# Official Documentation

From the official Xeno Canto documentation:


> Use the grp tag to narrow down your search to a specific group. This tag is particularly useful in combination with one of the other tags. Valid group values are birds, grasshoppers and bats. You can also use their respective ids (1 to 3), so grp:2 will restrict your search to grasshoppers. Soundscapes are a special case, as these recordings may include multiple groups. Use grp:soundscape or grp:0 to search these.

> Genus is part of a species' scientific name, so it is searched by default when performing a basic search (as mentioned above). But you can use the gen tag to limit your search query only to the genus field. So gen:zonotrichia will find all recordings of sparrows in the genus Zonotrichia. Similarly, ssp can be used to search for subspecies. These fields use a 'starts with' rather than 'contains' query and accept a 'matches' operator.

## Query API by Bird Genus

In [3]:
import os
import requests
import pandas as pd

In [4]:
# Fetch sounds from xeno-canto
def fetch_sounds(bird_name):
    sounds = requests.get(f'https://xeno-canto.org/api/2/recordings?query=grp:birds+gen:{bird_name}')
    sounds = sounds.json()
    num_pages = sounds['numPages']
    i = 1
    all_results = []
    while i <= num_pages:
        sounds = requests.get(f'https://xeno-canto.org/api/2/recordings?query=grp:birds+gen:{bird_name}&page={i}')
        all_results.append(sounds.json())
        i += 1
    
    all_recordings = []
    for sound in all_results:
        for recording in sound['recordings']:
            all_recordings.append(recording)

    return all_recordings


# Fetch sounds
hawk_sounds = fetch_sounds('buteo')
heron_sounds = fetch_sounds('ardea')
goose_sounds = fetch_sounds('branta')

# Create data frames
goose_sounds_df = pd.DataFrame(goose_sounds)
heron_sounds_df = pd.DataFrame(heron_sounds)
hawk_sounds_df = pd.DataFrame(hawk_sounds)

# Apply labels
hawk_sounds_df['label'] = 'hawk'
goose_sounds_df['label'] = 'goose'
heron_sounds_df['label'] = 'heron'

recordings_df = pd.concat([goose_sounds_df, heron_sounds_df, hawk_sounds_df])

In [26]:
# Save recordings to file
recordings_df.to_csv('data/recordings.csv', index=False)

In [27]:
recordings_df[['id', 'gen', 'en', 'cnt', 'label']]

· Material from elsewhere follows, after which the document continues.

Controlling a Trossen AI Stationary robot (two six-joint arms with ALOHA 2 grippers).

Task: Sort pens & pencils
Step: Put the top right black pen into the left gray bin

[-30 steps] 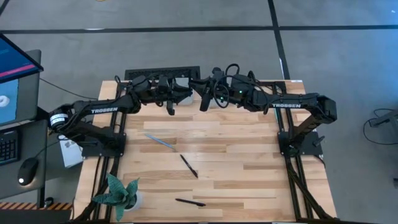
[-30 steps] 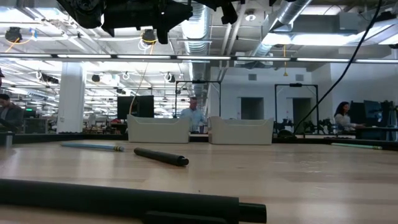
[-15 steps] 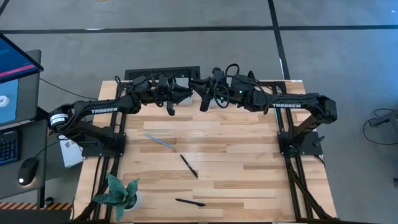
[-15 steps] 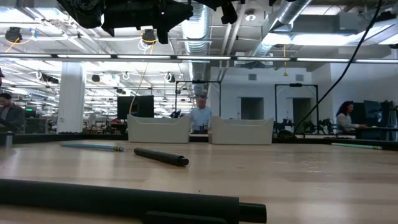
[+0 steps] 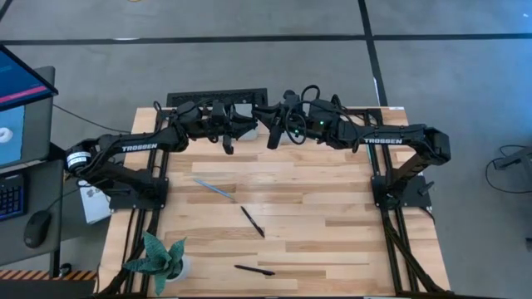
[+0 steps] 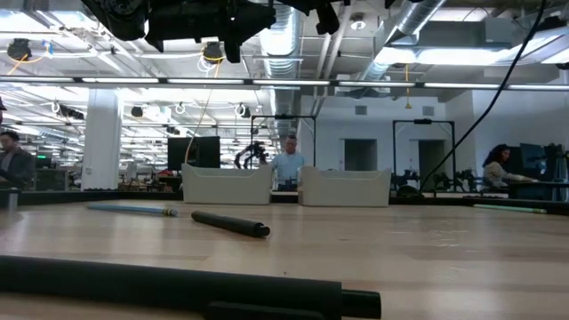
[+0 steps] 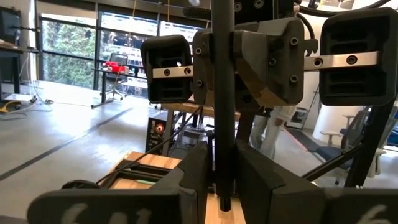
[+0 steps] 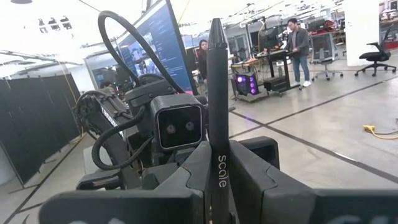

Unnamed: 0,id,gen,en,cnt,label
0,936105,Branta,Brant Goose,United Kingdom,goose
1,934302,Branta,Brant Goose,Sweden,goose
2,906056,Branta,Brant Goose,Finland,goose
3,898133,Branta,Brant Goose,Ireland,goose
4,882013,Branta,Brant Goose,France,goose
...,...,...,...,...,...
2578,296984,Buteo,Jackal Buzzard,South Africa,hawk
2579,279894,Buteo,Jackal Buzzard,South Africa,hawk
2580,62422,Buteo,Jackal Buzzard,South Africa,hawk
2581,397385,Buteo,Jackal Buzzard,South Africa,hawk


In [None]:
recordings_df[['label']].value_counts()

## Fetch MP3 Data and Save Locally

In [14]:
labels = ['heron']
sounds = [heron_sounds]

for i in range(len(labels)):
    recordings = sounds[i]
    for j in range(len(recordings)):
        file_str = recordings[j]['file']
        if file_str == '':
            continue
        bird_sound = requests.get(file_str)
        id = recordings[j]['id']
        p = f'data/{labels[i]}_{id}.mp3'
        with open(p, 'wb') as f:
            f.write(bird_sound.content)

In [19]:
# List files in data directory
data_files = os.listdir('data')
num_geese = len([f for f in data_files if f.startswith('goose')])
num_herons = len([f for f in data_files if f.startswith('heron')])
num_hawks = len([f for f in data_files if f.startswith('hawk')])
print(f'Num saved Goose Sounds: {num_geese}')
print(f'Num saved Hawk Sounds: {num_hawks}')
print(f'Num saved Heron Sounds: {num_herons}')

Num Goose Sounds: 1635
Num Hawk Sounds: 2583
Num Heron Sounds: 1982